WHAT YOU HAVE TO DO. What you return should match the records below exactly.

────

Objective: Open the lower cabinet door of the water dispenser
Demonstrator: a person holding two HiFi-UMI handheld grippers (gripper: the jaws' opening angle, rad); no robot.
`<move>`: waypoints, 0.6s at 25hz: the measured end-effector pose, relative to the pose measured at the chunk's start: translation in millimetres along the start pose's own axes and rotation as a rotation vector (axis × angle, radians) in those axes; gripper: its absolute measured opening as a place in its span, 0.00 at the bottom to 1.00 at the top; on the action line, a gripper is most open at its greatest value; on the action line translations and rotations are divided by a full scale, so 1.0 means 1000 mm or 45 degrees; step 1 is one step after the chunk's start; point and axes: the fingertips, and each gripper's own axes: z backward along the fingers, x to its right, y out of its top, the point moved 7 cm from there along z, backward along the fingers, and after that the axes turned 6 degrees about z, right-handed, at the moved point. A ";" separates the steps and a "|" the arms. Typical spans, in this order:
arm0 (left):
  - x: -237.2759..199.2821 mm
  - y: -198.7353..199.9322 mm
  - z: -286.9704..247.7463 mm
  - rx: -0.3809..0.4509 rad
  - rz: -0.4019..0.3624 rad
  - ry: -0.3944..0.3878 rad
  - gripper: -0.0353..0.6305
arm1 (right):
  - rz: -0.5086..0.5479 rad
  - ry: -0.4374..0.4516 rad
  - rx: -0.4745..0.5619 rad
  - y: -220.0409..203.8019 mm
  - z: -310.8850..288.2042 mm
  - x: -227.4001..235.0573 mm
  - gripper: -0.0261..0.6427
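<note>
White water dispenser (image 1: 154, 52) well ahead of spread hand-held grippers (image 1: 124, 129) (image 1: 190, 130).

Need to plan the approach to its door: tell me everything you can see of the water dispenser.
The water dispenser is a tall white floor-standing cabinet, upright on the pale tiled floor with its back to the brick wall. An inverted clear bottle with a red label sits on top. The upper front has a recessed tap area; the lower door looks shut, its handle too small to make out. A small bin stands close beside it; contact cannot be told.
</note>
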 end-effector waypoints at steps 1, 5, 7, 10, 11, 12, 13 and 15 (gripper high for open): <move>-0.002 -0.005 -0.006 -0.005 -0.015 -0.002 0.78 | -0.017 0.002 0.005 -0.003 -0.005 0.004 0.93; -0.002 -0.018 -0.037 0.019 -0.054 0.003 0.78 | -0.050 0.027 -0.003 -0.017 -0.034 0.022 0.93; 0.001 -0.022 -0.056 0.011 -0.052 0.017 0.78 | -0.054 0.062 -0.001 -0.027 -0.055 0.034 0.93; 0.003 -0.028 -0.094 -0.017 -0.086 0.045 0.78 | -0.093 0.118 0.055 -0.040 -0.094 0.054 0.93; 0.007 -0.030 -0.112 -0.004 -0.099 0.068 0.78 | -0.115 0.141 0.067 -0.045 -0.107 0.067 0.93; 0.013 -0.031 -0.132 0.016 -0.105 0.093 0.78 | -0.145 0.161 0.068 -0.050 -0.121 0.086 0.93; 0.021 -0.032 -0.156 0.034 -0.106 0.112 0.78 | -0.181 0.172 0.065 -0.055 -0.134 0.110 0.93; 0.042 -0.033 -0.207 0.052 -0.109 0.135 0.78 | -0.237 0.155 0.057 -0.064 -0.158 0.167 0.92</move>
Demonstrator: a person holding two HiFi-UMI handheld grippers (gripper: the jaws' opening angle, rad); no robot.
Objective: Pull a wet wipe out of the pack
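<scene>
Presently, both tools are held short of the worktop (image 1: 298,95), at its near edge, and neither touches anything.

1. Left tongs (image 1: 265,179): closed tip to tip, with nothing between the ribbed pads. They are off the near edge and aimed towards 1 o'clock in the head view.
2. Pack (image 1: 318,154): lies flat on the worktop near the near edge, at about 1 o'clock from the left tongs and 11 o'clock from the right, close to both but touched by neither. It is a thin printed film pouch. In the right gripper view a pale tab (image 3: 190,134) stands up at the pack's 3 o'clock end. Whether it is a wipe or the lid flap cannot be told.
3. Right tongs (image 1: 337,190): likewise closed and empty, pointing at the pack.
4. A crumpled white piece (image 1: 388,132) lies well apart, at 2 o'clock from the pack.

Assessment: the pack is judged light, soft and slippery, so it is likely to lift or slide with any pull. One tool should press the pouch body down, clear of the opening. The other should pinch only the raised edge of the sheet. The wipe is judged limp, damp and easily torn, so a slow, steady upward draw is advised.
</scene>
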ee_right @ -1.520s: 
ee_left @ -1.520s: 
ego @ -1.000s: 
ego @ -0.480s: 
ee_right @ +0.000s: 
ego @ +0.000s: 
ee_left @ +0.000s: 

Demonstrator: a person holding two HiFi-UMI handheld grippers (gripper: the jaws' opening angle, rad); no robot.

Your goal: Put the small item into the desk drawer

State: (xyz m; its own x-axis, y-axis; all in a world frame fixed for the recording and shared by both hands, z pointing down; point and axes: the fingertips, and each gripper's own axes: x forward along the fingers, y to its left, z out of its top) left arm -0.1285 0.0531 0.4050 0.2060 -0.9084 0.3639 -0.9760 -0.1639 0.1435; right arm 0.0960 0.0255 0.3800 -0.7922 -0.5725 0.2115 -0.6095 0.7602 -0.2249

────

RESULT FOR THIS TASK.
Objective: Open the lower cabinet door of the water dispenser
Demonstrator: a person holding two HiFi-UMI handheld grippers (gripper: the jaws' opening angle, rad); no robot.
`<move>`: waypoints, 0.6s at 25hz: the measured end-effector pose, relative to the pose measured at the chunk's start: translation in millimetres along the start pose's own axes and rotation as a rotation vector (axis × angle, radians) in those axes; gripper: its absolute measured opening as a place in its span, 0.00 at the bottom to 1.00 at the top; on the action line, a gripper is most open at its greatest value; on the action line translations and rotations are divided by a full scale, so 1.0 means 1000 mm or 45 degrees; step 1 is one step after the chunk's start; point and axes: the fingertips, and each gripper's own axes: z backward along the fingers, x to its right, y out of its top, the point moved 7 cm from there along z, backward along the fingers, and after that the axes turned 6 degrees about z, right-handed, at the moved point. A ";" separates the steps and a "|" the arms. Typical spans, in this order:
arm0 (left):
  - x: -237.2759..199.2821 mm
  - y: -198.7353..199.9322 mm
  - z: -286.9704..247.7463 mm
  - rx: -0.3809..0.4509 rad
  - rz: -0.4019..0.3624 rad
  - ry: -0.3944..0.3878 rad
  - gripper: -0.0353..0.6305
arm1 (right):
  - rz: -0.5086..0.5479 rad
  - ry: -0.4374..0.4516 rad
  - rx: -0.4745..0.5619 rad
  - y: -220.0409..203.8019 mm
  - z: -310.8850..288.2042 mm
  - x: -227.4001..235.0573 mm
  - gripper: -0.0261..0.6427
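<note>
White water dispenser (image 1: 154, 52) well ahead of spread hand-held grippers (image 1: 124, 129) (image 1: 190, 130).

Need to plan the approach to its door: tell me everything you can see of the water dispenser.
The water dispenser is a tall white floor-standing cabinet, upright on the pale tiled floor with its back to the brick wall. An inverted clear bottle with a red label sits on top. The upper front has a recessed tap area; the lower door looks shut, its handle too small to make out. A small bin stands close beside it; contact cannot be told.
</note>
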 end-effector waypoints at steps 1, 5, 7, 10, 11, 12, 13 and 15 (gripper high for open): <move>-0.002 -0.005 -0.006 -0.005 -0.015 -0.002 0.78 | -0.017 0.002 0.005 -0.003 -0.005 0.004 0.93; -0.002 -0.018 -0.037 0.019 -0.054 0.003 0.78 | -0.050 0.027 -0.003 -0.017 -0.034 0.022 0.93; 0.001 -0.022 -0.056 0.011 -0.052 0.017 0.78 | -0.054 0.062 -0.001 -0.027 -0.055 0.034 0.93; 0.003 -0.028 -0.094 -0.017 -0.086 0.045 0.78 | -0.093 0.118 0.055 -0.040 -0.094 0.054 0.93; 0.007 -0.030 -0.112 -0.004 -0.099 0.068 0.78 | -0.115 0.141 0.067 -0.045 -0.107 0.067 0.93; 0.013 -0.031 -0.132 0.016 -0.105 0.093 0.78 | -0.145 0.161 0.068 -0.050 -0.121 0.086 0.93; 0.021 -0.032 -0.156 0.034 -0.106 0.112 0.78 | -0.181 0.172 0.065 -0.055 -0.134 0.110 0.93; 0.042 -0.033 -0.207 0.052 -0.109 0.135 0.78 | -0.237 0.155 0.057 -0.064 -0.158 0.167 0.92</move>
Demonstrator: a person holding two HiFi-UMI handheld grippers (gripper: the jaws' opening angle, rad); no robot.
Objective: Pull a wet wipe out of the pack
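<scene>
Presently, both tools are held short of the worktop (image 1: 298,95), at its near edge, and neither touches anything.

1. Left tongs (image 1: 265,179): closed tip to tip, with nothing between the ribbed pads. They are off the near edge and aimed towards 1 o'clock in the head view.
2. Pack (image 1: 318,154): lies flat on the worktop near the near edge, at about 1 o'clock from the left tongs and 11 o'clock from the right, close to both but touched by neither. It is a thin printed film pouch. In the right gripper view a pale tab (image 3: 190,134) stands up at the pack's 3 o'clock end. Whether it is a wipe or the lid flap cannot be told.
3. Right tongs (image 1: 337,190): likewise closed and empty, pointing at the pack.
4. A crumpled white piece (image 1: 388,132) lies well apart, at 2 o'clock from the pack.

Assessment: the pack is judged light, soft and slippery, so it is likely to lift or slide with any pull. One tool should press the pouch body down, clear of the opening. The other should pinch only the raised edge of the sheet. The wipe is judged limp, damp and easily torn, so a slow, steady upward draw is advised.
</scene>
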ee_right @ -1.520s: 
ee_left @ -1.520s: 
ego @ -1.000s: 
ego @ -0.480s: 
ee_right @ +0.000s: 
ego @ +0.000s: 
ee_left @ +0.000s: 

Demonstrator: a person holding two HiFi-UMI handheld grippers (gripper: the jaws' opening angle, rad); no robot.

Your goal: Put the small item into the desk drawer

State: (xyz m; its own x-axis, y-axis; all in a world frame fixed for the recording and shared by both hands, z pointing down; point and axes: the fingertips, and each gripper's own axes: x forward along the fingers, y to its left, z out of its top) left arm -0.1285 0.0531 0.4050 0.2060 -0.9084 0.3639 -0.9760 -0.1639 0.1435; right arm 0.0960 0.0255 0.3800 -0.7922 -0.5725 0.2115 -0.6095 0.7602 -0.2249

With this, the output is complete.